Work instructions:
Take every record and write it out again exactly, with no images included.

Input data Start Marker

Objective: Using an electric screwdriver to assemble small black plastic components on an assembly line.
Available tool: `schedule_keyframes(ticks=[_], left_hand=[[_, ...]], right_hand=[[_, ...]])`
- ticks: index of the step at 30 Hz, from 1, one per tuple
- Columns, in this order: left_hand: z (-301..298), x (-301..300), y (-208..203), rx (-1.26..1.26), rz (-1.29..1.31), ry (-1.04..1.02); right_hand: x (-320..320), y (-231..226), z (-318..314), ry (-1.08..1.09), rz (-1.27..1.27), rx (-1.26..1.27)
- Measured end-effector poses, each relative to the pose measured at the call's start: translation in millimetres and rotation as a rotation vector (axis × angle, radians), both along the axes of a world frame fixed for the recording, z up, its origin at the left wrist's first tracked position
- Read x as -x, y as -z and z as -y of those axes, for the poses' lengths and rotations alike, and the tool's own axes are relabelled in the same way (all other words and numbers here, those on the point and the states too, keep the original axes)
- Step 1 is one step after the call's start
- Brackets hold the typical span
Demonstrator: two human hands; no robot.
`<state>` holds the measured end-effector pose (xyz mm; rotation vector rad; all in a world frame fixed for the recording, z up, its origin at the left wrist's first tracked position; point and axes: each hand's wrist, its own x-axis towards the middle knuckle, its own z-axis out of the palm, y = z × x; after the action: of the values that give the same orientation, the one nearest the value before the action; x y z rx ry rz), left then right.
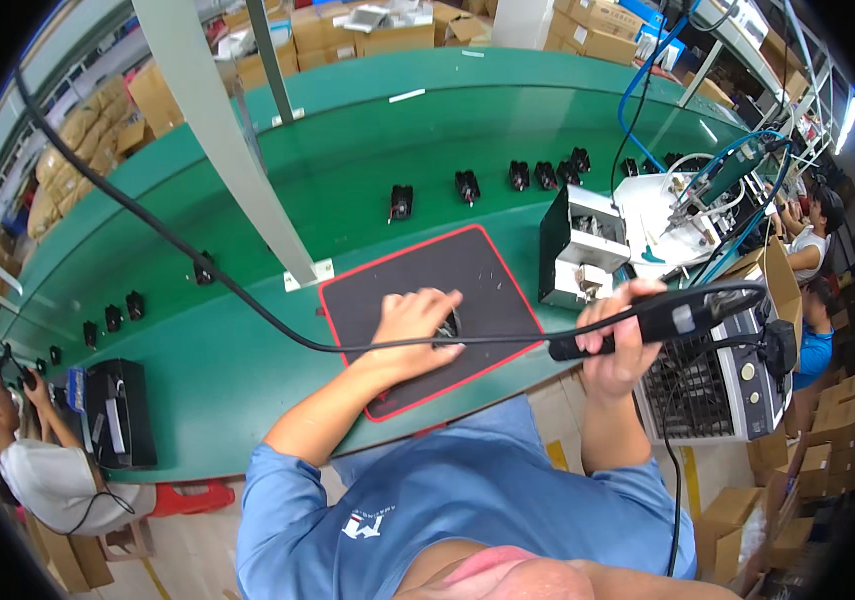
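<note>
A dark mat with a red border (487, 285) lies on the green bench. Over its middle, my left hand (412, 325) curls its fingers round a small black part (450, 326), pressed to the mat and mostly covered. To the right of the mat, my right hand (622, 345) grips a thick black corded tool (672, 318), shaped like an electric screwdriver, held up nearly level. Its tip cannot be made out. A black cable (207, 250) sweeps from the upper left across my left wrist to the tool.
Several small black units (401, 202) stand along the green bench (217, 400). A metal-and-black fixture box (577, 245) sits right of the mat. A white post (222, 140) rises behind it. A grilled machine (692, 395) stands at right. Co-workers (57, 470) sit at left and far right.
</note>
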<state>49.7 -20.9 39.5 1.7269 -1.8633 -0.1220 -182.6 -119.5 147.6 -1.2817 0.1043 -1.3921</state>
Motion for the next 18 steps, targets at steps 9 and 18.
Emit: schedule_keyframes(ticks=[9, 18], left_hand=[[100.1, -177.3, 7.6, -0.344, 0.357, -0.665], [126.5, -171.0, 2.4, -0.397, 0.294, -0.323]], right_hand=[[47.7, 36.0, -1.4, 0.054, -0.215, -0.171], [86.8, 50.7, 5.0, 0.169, -0.244, -0.321]])
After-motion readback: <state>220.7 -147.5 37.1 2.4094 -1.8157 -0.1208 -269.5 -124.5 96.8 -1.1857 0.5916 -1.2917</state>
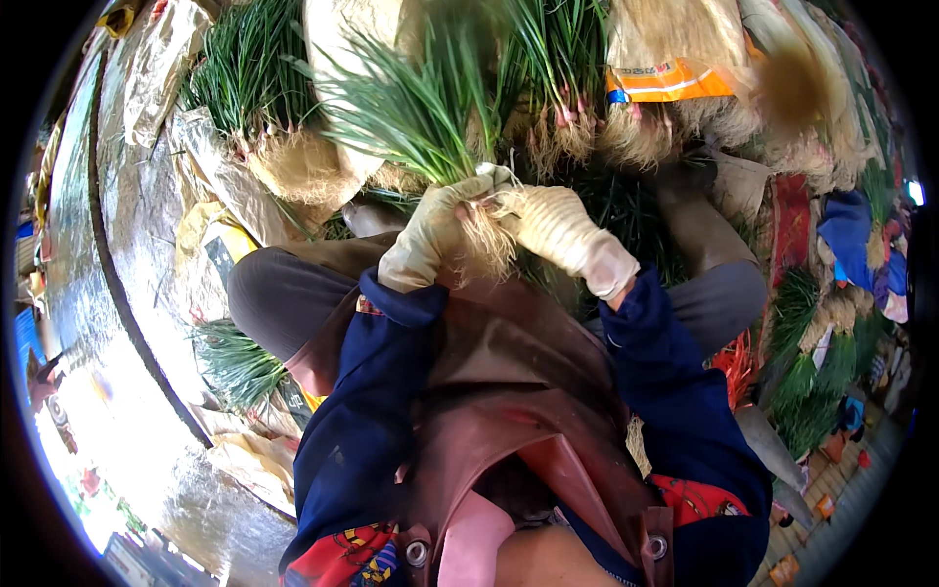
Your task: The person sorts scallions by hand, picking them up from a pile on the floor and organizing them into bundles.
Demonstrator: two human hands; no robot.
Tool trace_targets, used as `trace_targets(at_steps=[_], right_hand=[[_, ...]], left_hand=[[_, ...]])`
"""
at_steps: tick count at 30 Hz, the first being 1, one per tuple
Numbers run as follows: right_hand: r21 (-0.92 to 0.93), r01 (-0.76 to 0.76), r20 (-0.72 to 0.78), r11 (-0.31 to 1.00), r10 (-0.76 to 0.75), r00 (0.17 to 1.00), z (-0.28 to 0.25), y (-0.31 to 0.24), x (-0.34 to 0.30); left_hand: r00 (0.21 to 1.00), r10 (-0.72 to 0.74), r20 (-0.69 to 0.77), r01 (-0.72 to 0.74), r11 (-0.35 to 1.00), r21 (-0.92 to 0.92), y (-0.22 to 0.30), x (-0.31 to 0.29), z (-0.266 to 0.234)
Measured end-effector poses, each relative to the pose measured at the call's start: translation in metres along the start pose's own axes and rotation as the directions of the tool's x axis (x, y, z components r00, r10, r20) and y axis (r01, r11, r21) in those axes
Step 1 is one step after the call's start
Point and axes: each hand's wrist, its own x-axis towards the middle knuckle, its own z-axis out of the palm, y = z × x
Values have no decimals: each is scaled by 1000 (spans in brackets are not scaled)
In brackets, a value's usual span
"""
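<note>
A bunch of green onions (406,122) is held up in front of my lap, its long green leaves fanning away to the upper left. My left hand (430,230), in a pale work glove, is closed round the lower stems. Tan stringy roots (486,240) hang between my hands toward my body. From the other side my gloved right hand (553,230) meets the bunch, its fingers closed at the stems beside the left fingertips. Finer detail of the right fingertips is hidden by the glove and roots.
Another onion bunch (256,73) lies at the far left, and more bunches (562,68) lie ahead with roots toward me. Pale sacks (675,49) cover the ground there. A brown apron (518,342) covers my lap. Onions also lie left (238,362) and right (797,323) of my knees.
</note>
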Motion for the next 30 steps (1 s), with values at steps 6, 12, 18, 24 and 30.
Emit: trace_targets(at_steps=[6, 12, 18, 24, 30], right_hand=[[737, -310, 39, 600, 420, 907, 10, 66, 35], [131, 54, -462, 990, 13, 887, 26, 41, 63], [-68, -170, -424, 983, 126, 897, 21, 22, 53], [222, -285, -554, 933, 361, 750, 40, 61, 47], [-101, -458, -203, 883, 432, 879, -6, 105, 8]], left_hand=[[992, 53, -117, -33, 985, 169, -3, 1, 3], [974, 52, -222, -16, 987, 160, -7, -13, 24], [950, 64, -304, -24, 991, 134, -8, -5, 11], [966, 5, -257, 70, 956, 284, -1, -19, 20], [979, 199, 51, -205, 964, 169, 1, -29, 23]])
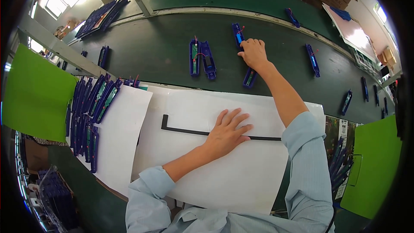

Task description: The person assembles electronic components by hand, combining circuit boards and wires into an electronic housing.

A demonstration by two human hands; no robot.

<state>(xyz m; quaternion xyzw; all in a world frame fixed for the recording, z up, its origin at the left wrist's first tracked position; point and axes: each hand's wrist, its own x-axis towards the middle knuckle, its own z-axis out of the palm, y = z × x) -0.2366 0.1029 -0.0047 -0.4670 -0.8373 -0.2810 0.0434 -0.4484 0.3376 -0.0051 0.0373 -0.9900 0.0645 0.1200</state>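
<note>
A: What carries it all?

B: A dark green conveyor belt (164,51) runs across the far side, and nearer the person lies a white work surface made of white sheets (224,177).

A: What lies on the belt?

B: Blue plastic casings, well apart from one another. An open pair (202,58) lies near the middle, one long casing (245,56) just to its right, another (313,60) further right, and a few small ones (346,102) toward the right rim.

A: And on the white sheets?

B: A black L-shaped strip (189,130) lies flat across the middle. At the left, a stack of blue casings (90,116) lies partly on a separate white sheet (123,138).
</note>
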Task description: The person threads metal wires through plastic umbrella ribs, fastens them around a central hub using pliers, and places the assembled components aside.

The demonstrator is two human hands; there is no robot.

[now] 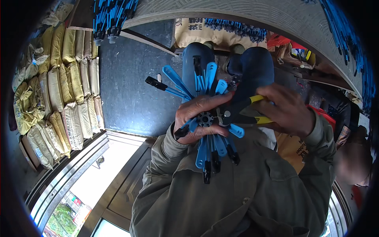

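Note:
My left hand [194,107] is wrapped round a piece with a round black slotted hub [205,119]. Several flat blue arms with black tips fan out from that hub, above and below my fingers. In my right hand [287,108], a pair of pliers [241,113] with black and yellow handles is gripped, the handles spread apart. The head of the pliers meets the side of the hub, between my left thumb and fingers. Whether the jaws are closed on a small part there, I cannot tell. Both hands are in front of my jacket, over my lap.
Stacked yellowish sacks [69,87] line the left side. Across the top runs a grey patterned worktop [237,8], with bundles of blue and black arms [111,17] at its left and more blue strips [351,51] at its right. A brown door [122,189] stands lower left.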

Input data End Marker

Task result:
Objective: Using an electric screwdriver to assemble small black plastic components on an assembly line.
Available tool: `schedule_keyframes(ticks=[_], left_hand=[[_, ...]], right_hand=[[_, ...]])`
- ticks: index of the step at 30 Hz, from 1, one per tuple
- Columns, in this order: left_hand: z (-301..298), x (-301..300), y (-208..203), rx (-1.26..1.26), rz (-1.29..1.31), ry (-1.04..1.02); right_hand: x (-320..320), y (-231..226), z (-318..314), ry (-1.08..1.09), rz (-1.27..1.27), rx (-1.26..1.27)
- Measured end-effector poses, each relative to the pose measured at the call's start: translation in millimetres and rotation as a rotation vector (axis × angle, radians), both along the axes of a world frame fixed for the recording, z up, its origin at the left wrist's first tracked position
- Read x as -x, y as -z and z as -y of those axes, for the poses' lengths and rotations alike, and the tool's own axes are relabelled in the same way (all other words and numbers here, those on the point and the states too, keep the original axes)
- Step 1 is one step after the call's start
- Brackets hold the typical span
Demonstrator: two human hands; no robot.
`<state>` holds the measured end-effector pose (xyz mm; rotation vector rad; all in a world frame fixed for the recording, z up, its origin at the left wrist's first tracked position; point and axes: each hand's wrist, its own x-axis towards the middle knuckle, its own z-axis out of the palm, y = z × x; after the action: of the values that give the same orientation, the one nearest the value before the action; x y z rx ry rz), left then right.
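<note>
A dark mat with a red border (487, 285) lies on the green bench. Over its middle, my left hand (412, 325) curls its fingers round a small black part (450, 326), pressed to the mat and mostly covered. To the right of the mat, my right hand (622, 345) grips a thick black corded tool (672, 318), shaped like an electric screwdriver, held up nearly level. Its tip cannot be made out. A black cable (207, 250) sweeps from the upper left across my left wrist to the tool.
Several small black units (401, 202) stand along the green bench (217, 400). A metal-and-black fixture box (577, 245) sits right of the mat. A white post (222, 140) rises behind it. A grilled machine (692, 395) stands at right. Co-workers (57, 470) sit at left and far right.
</note>
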<state>49.7 -20.9 39.5 1.7269 -1.8633 -0.1220 -182.6 -119.5 147.6 -1.2817 0.1043 -1.3921</state>
Motion for the next 18 steps, targets at steps 9 and 18.
Emit: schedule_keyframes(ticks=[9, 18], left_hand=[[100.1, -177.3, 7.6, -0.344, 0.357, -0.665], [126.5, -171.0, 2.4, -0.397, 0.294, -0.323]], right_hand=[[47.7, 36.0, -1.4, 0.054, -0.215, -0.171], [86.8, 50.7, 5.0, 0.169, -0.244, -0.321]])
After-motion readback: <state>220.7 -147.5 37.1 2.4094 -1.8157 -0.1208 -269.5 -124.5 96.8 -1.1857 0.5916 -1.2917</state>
Your task: The person sorts scallions by hand, picking them up from a pile on the floor and organizing them into bundles.
Demonstrator: two human hands; no robot.
Tool trace_targets, used as `trace_targets(at_steps=[_], right_hand=[[_, ...]], left_hand=[[_, ...]])`
"""
at_steps: tick count at 30 Hz, the first being 1, one per tuple
Numbers run as follows: right_hand: r21 (-0.92 to 0.93), r01 (-0.76 to 0.76), r20 (-0.72 to 0.78), r11 (-0.31 to 1.00), r10 (-0.76 to 0.75), r00 (0.17 to 1.00), z (-0.28 to 0.25), y (-0.31 to 0.24), x (-0.34 to 0.30); left_hand: r00 (0.21 to 1.00), r10 (-0.72 to 0.74), r20 (-0.69 to 0.77), r01 (-0.72 to 0.74), r11 (-0.35 to 1.00), r21 (-0.92 to 0.92), y (-0.22 to 0.30), x (-0.31 to 0.29), z (-0.266 to 0.234)
Measured end-effector poses, each relative to the pose measured at the call's start: translation in metres along the start pose's own axes and rotation as the directions of the tool's x axis (x, y, z components r00, r10, r20) and y axis (r01, r11, r21) in those axes
Step 1 is one step after the call's start
Point and axes: each hand's wrist, its own x-axis towards the middle knuckle, its own z-axis out of the palm, y = z × x
Values have no decimals: each is scaled by 1000 (spans in brackets are not scaled)
In brackets, a value's usual span
"""
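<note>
A bunch of green onions (406,122) is held up in front of my lap, its long green leaves fanning away to the upper left. My left hand (430,230), in a pale work glove, is closed round the lower stems. Tan stringy roots (486,240) hang between my hands toward my body. From the other side my gloved right hand (553,230) meets the bunch, its fingers closed at the stems beside the left fingertips. Finer detail of the right fingertips is hidden by the glove and roots.
Another onion bunch (256,73) lies at the far left, and more bunches (562,68) lie ahead with roots toward me. Pale sacks (675,49) cover the ground there. A brown apron (518,342) covers my lap. Onions also lie left (238,362) and right (797,323) of my knees.
</note>
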Motion for the next 30 steps (1 s), with values at steps 6, 12, 18, 24 and 30.
Emit: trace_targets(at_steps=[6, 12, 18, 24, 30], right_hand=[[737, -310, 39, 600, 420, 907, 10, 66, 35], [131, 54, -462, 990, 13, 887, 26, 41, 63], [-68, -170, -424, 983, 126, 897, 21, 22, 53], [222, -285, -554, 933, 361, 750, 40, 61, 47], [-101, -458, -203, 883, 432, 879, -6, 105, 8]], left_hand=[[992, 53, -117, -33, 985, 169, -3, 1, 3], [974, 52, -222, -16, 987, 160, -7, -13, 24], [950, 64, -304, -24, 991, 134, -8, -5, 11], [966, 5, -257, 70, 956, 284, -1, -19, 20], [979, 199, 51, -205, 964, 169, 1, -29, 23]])

Task description: The person assembles electronic components by hand, combining circuit boards and wires into an electronic housing.

A demonstration by two human hands; no robot.

<state>(xyz m; quaternion xyzw; all in a world frame fixed for the recording, z up, its origin at the left wrist's first tracked position; point and axes: each hand's wrist, its own x-axis towards the middle knuckle, its own z-axis out of the palm, y = z × x) -0.2366 0.1029 -0.0047 -0.4670 -0.8373 -0.2810 0.0434 -0.4484 0.3376 -0.0051 0.0373 -0.9900 0.0645 0.1200</state>
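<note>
A: What carries it all?

B: A dark green conveyor belt (164,51) runs across the far side, and nearer the person lies a white work surface made of white sheets (224,177).

A: What lies on the belt?

B: Blue plastic casings, well apart from one another. An open pair (202,58) lies near the middle, one long casing (245,56) just to its right, another (313,60) further right, and a few small ones (346,102) toward the right rim.

A: And on the white sheets?

B: A black L-shaped strip (189,130) lies flat across the middle. At the left, a stack of blue casings (90,116) lies partly on a separate white sheet (123,138).
</note>
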Task description: The person threads metal wires through plastic umbrella ribs, fastens them around a central hub using pliers, and places the assembled components aside.

The demonstrator is two human hands; there is no robot.

[now] 

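Note:
My left hand [194,107] is wrapped round a piece with a round black slotted hub [205,119]. Several flat blue arms with black tips fan out from that hub, above and below my fingers. In my right hand [287,108], a pair of pliers [241,113] with black and yellow handles is gripped, the handles spread apart. The head of the pliers meets the side of the hub, between my left thumb and fingers. Whether the jaws are closed on a small part there, I cannot tell. Both hands are in front of my jacket, over my lap.
Stacked yellowish sacks [69,87] line the left side. Across the top runs a grey patterned worktop [237,8], with bundles of blue and black arms [111,17] at its left and more blue strips [351,51] at its right. A brown door [122,189] stands lower left.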

No more is needed for this exercise.